++++ STUDY MATERIAL ++++

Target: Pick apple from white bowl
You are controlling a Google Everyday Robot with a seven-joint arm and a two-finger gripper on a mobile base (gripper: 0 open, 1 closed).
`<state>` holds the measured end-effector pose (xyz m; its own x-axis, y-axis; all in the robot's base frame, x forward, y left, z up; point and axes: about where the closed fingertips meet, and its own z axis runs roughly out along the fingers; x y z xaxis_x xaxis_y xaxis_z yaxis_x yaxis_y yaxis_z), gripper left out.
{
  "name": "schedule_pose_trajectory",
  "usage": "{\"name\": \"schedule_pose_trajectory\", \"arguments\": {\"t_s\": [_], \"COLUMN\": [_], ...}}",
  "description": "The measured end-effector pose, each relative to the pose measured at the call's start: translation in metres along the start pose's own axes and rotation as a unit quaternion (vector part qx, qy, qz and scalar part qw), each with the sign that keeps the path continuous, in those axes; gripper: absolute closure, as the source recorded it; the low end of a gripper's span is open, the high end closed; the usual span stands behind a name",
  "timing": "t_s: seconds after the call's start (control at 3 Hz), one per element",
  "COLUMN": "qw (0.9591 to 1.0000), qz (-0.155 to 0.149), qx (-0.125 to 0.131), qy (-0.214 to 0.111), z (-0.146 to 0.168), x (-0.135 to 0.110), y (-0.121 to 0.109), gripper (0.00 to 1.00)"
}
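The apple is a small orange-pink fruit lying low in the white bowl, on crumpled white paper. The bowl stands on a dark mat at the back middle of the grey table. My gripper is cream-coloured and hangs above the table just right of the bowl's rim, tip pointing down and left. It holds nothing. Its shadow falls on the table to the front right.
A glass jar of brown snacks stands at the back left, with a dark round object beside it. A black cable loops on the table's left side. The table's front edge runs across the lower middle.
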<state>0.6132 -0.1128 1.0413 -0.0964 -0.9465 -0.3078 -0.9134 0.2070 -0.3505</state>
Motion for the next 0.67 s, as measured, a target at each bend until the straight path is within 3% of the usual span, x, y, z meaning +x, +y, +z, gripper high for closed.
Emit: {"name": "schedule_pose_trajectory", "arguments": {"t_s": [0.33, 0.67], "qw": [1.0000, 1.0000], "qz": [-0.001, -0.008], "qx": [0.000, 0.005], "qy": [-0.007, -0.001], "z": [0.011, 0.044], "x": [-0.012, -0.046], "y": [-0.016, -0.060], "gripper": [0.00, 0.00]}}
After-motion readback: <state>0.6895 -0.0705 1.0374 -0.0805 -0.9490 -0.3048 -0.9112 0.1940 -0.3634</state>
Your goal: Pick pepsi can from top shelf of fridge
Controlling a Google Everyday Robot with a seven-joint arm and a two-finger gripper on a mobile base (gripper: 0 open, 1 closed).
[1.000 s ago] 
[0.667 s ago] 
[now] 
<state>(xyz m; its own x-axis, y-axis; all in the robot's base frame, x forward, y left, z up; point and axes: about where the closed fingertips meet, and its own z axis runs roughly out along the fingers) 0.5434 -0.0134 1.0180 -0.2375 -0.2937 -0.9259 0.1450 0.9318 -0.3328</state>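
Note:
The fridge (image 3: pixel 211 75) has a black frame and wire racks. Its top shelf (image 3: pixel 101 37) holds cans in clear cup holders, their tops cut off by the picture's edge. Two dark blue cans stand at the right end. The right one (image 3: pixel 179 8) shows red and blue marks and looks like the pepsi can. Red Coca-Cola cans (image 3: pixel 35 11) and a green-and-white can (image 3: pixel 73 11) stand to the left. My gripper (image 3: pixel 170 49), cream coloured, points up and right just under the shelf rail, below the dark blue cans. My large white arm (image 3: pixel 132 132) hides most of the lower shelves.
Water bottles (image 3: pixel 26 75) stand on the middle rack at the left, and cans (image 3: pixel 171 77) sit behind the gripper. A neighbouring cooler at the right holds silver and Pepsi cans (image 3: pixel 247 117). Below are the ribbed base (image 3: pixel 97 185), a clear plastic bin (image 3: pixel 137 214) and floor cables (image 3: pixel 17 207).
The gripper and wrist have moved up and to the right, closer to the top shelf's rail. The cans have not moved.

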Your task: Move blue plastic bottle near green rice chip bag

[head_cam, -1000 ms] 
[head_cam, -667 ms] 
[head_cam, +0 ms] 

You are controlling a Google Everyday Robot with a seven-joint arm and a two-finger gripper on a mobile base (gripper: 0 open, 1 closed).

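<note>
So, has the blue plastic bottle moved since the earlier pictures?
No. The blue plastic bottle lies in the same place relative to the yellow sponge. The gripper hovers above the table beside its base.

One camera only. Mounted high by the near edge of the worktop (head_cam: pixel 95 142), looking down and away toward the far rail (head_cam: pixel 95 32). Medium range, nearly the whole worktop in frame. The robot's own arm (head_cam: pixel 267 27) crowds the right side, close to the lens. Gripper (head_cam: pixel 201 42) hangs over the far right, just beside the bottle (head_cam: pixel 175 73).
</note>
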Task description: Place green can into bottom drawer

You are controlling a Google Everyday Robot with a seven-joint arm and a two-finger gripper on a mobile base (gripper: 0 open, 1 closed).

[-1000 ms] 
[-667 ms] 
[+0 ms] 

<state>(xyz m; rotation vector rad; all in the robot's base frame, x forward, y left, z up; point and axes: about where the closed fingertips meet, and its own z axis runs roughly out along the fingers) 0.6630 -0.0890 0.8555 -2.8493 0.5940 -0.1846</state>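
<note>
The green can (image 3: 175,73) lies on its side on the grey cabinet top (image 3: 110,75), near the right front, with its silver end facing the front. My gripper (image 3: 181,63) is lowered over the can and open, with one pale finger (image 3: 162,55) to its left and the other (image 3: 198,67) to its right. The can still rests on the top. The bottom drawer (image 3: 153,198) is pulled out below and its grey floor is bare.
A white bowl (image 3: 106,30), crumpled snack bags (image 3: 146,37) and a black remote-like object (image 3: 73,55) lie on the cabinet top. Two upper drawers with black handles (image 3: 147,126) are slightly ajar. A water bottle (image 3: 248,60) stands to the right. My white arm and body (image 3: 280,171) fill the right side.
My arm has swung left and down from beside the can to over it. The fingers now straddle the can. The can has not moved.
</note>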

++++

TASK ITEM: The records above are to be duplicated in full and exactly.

PROBLEM SOLUTION:
Target: Pick apple from white bowl
You are controlling a Google Everyday Robot with a seven-joint arm and a two-finger gripper on a mobile base (gripper: 0 open, 1 closed).
`<state>` holds the measured end-effector pose (xyz m; its own x-axis, y-axis; all in the robot's base frame, x forward, y left, z up; point and axes: about where the closed fingertips meet, and its own z axis runs roughly out along the fingers; x y z xaxis_x xaxis_y xaxis_z yaxis_x yaxis_y yaxis_z), gripper left out.
{
  "name": "schedule_pose_trajectory",
  "usage": "{\"name\": \"schedule_pose_trajectory\", \"arguments\": {\"t_s\": [_], \"COLUMN\": [_], ...}}",
  "description": "The measured end-effector pose, each relative to the pose measured at the call's start: translation in metres along the start pose's own axes and rotation as a unit quaternion (vector part qx, qy, qz and scalar part qw), each with the sign that keeps the path continuous, in those axes; gripper: absolute closure, as the source recorded it; the low end of a gripper's span is open, the high end closed; the usual span stands behind a name",
  "timing": "t_s: seconds after the call's start (control at 3 Hz), one per element",
  "COLUMN": "qw (0.9591 to 1.0000), qz (-0.155 to 0.149), qx (-0.125 to 0.131), qy (-0.214 to 0.111), z (-0.146 to 0.168), x (-0.135 to 0.110), y (-0.121 to 0.109), gripper (0.00 to 1.00)"
}
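The apple is a small orange-pink fruit lying low in the white bowl, on crumpled white paper. The bowl stands on a dark mat at the back middle of the grey table. My gripper is cream-coloured and hangs above the table just right of the bowl's rim, tip pointing down and left. It holds nothing. Its shadow falls on the table to the front right.
A glass jar of brown snacks stands at the back left, with a dark round object beside it. A black cable loops on the table's left side. The table's front edge runs across the lower middle.
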<state>0.6132 -0.1128 1.0413 -0.0964 -0.9465 -0.3078 -0.9134 0.2070 -0.3505</state>
Motion for the next 0.67 s, as measured, a target at each bend until the straight path is within 3% of the usual span, x, y, z meaning +x, +y, +z, gripper high for closed.
Emit: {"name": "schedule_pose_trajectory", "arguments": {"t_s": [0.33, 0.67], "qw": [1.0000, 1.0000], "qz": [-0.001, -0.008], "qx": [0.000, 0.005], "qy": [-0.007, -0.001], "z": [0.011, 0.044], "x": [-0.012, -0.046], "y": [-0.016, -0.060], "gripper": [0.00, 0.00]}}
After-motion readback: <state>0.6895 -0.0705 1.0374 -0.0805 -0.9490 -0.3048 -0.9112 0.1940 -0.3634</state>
Your goal: Pick pepsi can from top shelf of fridge
Controlling a Google Everyday Robot with a seven-joint arm and a two-finger gripper on a mobile base (gripper: 0 open, 1 closed).
[1.000 s ago] 
[0.667 s ago] 
[now] 
<state>(xyz m; its own x-axis, y-axis; all in the robot's base frame, x forward, y left, z up; point and axes: about where the closed fingertips meet, and its own z axis runs roughly out along the fingers) 0.5434 -0.0134 1.0180 -0.2375 -0.2937 -0.9259 0.1450 0.9318 -0.3328</state>
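Note:
The fridge (image 3: pixel 211 75) has a black frame and wire racks. Its top shelf (image 3: pixel 101 37) holds cans in clear cup holders, their tops cut off by the picture's edge. Two dark blue cans stand at the right end. The right one (image 3: pixel 179 8) shows red and blue marks and looks like the pepsi can. Red Coca-Cola cans (image 3: pixel 35 11) and a green-and-white can (image 3: pixel 73 11) stand to the left. My gripper (image 3: pixel 170 49), cream coloured, points up and right just under the shelf rail, below the dark blue cans. My large white arm (image 3: pixel 132 132) hides most of the lower shelves.
Water bottles (image 3: pixel 26 75) stand on the middle rack at the left, and cans (image 3: pixel 171 77) sit behind the gripper. A neighbouring cooler at the right holds silver and Pepsi cans (image 3: pixel 247 117). Below are the ribbed base (image 3: pixel 97 185), a clear plastic bin (image 3: pixel 137 214) and floor cables (image 3: pixel 17 207).
The gripper and wrist have moved up and to the right, closer to the top shelf's rail. The cans have not moved.
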
Your task: Move blue plastic bottle near green rice chip bag

[head_cam, -1000 ms] 
[head_cam, -667 ms] 
[head_cam, +0 ms] 

You are controlling a Google Everyday Robot with a seven-joint arm and a two-finger gripper on a mobile base (gripper: 0 open, 1 closed).

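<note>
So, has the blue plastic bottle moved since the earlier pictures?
No. The blue plastic bottle lies in the same place relative to the yellow sponge. The gripper hovers above the table beside its base.

One camera only. Mounted high by the near edge of the worktop (head_cam: pixel 95 142), looking down and away toward the far rail (head_cam: pixel 95 32). Medium range, nearly the whole worktop in frame. The robot's own arm (head_cam: pixel 267 27) crowds the right side, close to the lens. Gripper (head_cam: pixel 201 42) hangs over the far right, just beside the bottle (head_cam: pixel 175 73).
</note>
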Task description: Place green can into bottom drawer

You are controlling a Google Everyday Robot with a seven-joint arm and a two-finger gripper on a mobile base (gripper: 0 open, 1 closed).

[-1000 ms] 
[-667 ms] 
[+0 ms] 

<state>(xyz m; rotation vector rad; all in the robot's base frame, x forward, y left, z up; point and axes: about where the closed fingertips meet, and its own z axis runs roughly out along the fingers) 0.6630 -0.0890 0.8555 -2.8493 0.5940 -0.1846</state>
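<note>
The green can (image 3: 175,73) lies on its side on the grey cabinet top (image 3: 110,75), near the right front, with its silver end facing the front. My gripper (image 3: 181,63) is lowered over the can and open, with one pale finger (image 3: 162,55) to its left and the other (image 3: 198,67) to its right. The can still rests on the top. The bottom drawer (image 3: 153,198) is pulled out below and its grey floor is bare.
A white bowl (image 3: 106,30), crumpled snack bags (image 3: 146,37) and a black remote-like object (image 3: 73,55) lie on the cabinet top. Two upper drawers with black handles (image 3: 147,126) are slightly ajar. A water bottle (image 3: 248,60) stands to the right. My white arm and body (image 3: 280,171) fill the right side.
My arm has swung left and down from beside the can to over it. The fingers now straddle the can. The can has not moved.
</note>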

Nothing more is needed to complete the output.